*BRIEF*. Transcribe the full listing word for word, leaving nothing out.

*DATA SHOWN*.
#####
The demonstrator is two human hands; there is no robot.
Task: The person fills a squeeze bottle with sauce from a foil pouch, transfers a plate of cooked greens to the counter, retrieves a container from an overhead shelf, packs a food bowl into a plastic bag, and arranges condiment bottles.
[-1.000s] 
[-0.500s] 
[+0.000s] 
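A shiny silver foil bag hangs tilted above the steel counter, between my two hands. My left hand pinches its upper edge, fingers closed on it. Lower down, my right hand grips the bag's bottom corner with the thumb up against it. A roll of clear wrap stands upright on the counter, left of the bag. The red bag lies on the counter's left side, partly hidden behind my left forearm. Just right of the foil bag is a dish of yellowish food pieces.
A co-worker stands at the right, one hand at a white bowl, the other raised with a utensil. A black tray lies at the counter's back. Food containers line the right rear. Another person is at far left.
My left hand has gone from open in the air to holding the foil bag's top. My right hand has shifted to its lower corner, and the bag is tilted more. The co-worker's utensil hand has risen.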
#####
*REPLY TO THE EXERCISE*.
The demonstrator is two human hands; there is no robot.
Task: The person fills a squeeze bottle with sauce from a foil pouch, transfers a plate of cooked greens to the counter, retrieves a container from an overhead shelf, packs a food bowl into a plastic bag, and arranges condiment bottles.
[-1.000s] 
[-0.500s] 
[+0.000s] 
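A shiny silver foil bag hangs tilted above the steel counter, between my two hands. My left hand pinches its upper edge, fingers closed on it. Lower down, my right hand grips the bag's bottom corner with the thumb up against it. A roll of clear wrap stands upright on the counter, left of the bag. The red bag lies on the counter's left side, partly hidden behind my left forearm. Just right of the foil bag is a dish of yellowish food pieces.
A co-worker stands at the right, one hand at a white bowl, the other raised with a utensil. A black tray lies at the counter's back. Food containers line the right rear. Another person is at far left.
My left hand has gone from open in the air to holding the foil bag's top. My right hand has shifted to its lower corner, and the bag is tilted more. The co-worker's utensil hand has risen.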

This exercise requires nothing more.